Restate word for word the lines in the listing below, starting at the line containing "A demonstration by" and ending at the line containing "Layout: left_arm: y", both included; leave out the rest.

=== Begin Enclosure ===

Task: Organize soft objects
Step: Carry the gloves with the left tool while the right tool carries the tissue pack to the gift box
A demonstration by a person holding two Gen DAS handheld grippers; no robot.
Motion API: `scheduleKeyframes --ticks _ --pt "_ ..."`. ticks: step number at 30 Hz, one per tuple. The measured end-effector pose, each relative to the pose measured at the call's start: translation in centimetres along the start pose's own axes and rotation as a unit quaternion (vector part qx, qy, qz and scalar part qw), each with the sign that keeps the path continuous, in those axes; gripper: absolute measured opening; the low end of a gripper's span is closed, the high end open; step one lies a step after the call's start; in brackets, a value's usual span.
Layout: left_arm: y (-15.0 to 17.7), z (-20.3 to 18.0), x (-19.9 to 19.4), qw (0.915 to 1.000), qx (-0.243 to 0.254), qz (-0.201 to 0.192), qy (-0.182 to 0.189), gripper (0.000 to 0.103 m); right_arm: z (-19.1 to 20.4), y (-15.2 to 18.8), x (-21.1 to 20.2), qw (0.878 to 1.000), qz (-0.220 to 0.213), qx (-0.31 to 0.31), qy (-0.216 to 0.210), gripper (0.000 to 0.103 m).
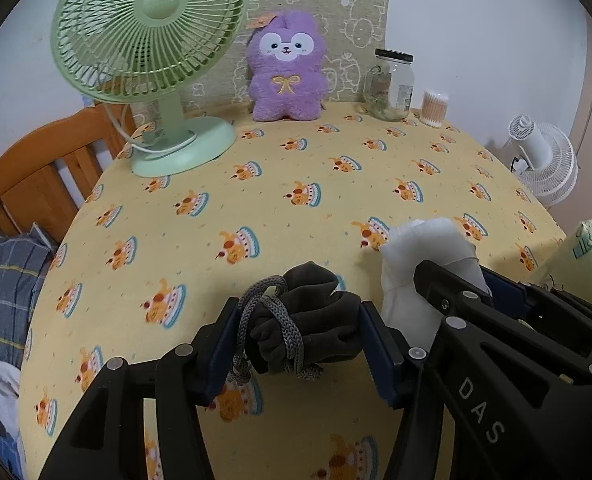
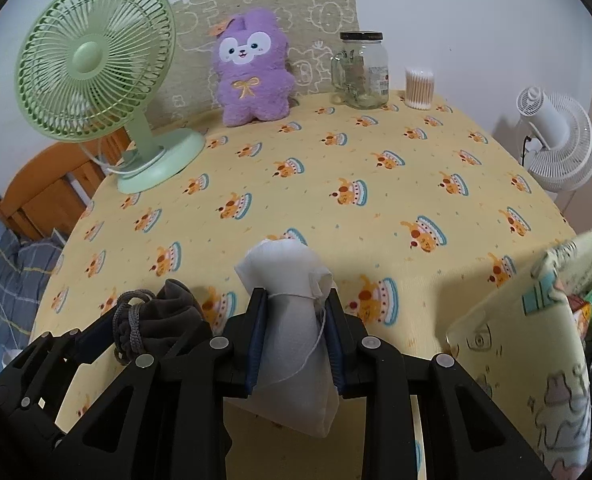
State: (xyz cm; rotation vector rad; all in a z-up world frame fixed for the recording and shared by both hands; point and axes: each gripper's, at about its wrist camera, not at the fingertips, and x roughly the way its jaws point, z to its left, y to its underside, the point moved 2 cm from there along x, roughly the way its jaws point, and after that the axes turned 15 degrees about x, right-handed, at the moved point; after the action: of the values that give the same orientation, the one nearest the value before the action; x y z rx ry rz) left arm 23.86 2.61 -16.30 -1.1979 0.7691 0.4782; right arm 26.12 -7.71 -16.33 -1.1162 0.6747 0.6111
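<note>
Left wrist view: the dark drawstring pouch (image 1: 307, 320) sits clamped in the left gripper (image 1: 296, 340) above the yellow-clothed bench (image 1: 296, 184); just beside it, the right gripper (image 2: 296, 340) pinches the white drawstring pouch (image 2: 292, 320). Both appear mid-carry; next, probably the patterned bag (image 2: 535, 340) at right, needing careful release.

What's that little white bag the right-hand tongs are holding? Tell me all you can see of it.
The white pouch looks like thin, soft fabric, plump as if stuffed. A fine white string ties its neck, with a loose end trailing down its side, and the gathered top flares above the tie. The right tongs pinch it at the neck between blue pads, and its rounded body hangs below, apparently lifted above the yellow patterned tablecloth. A dark grey drawstring pouch sits beside it.
</note>
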Motion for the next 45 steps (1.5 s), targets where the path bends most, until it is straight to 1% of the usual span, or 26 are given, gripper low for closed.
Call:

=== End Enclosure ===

### WRITTEN SOLUTION
A demonstration by a person holding two Gen DAS handheld grippers; no robot.
Motion API: `scheduleKeyframes --ticks _ --pt "_ ..."`. ticks: step number at 30 Hz, one per tuple. The measured end-effector pose, each relative to the pose measured at the call's start: translation in centimetres along the start pose's own axes and rotation as a unit quaternion (vector part qx, qy, qz and scalar part qw), each with the sign that keeps the path continuous, in those axes; gripper: absolute measured opening; the low end of a gripper's span is closed, the high end open; step one lies a step after the call's start; in brackets, a value's usual span.
Layout: left_arm: y (-15.0 to 17.7), z (-20.3 to 18.0), x (-19.9 to 19.4), qw (0.915 to 1.000), qx (-0.243 to 0.254), qz (-0.201 to 0.192), qy (-0.182 to 0.189), gripper (0.000 to 0.103 m); right_arm: z (-19.1 to 20.4), y (-15.2 to 18.8), x (-21.1 to 20.2), qw (0.878 to 1.000), qz (-0.220 to 0.213), qx (-0.31 to 0.31), qy (-0.216 to 0.210), gripper (0.000 to 0.103 m).

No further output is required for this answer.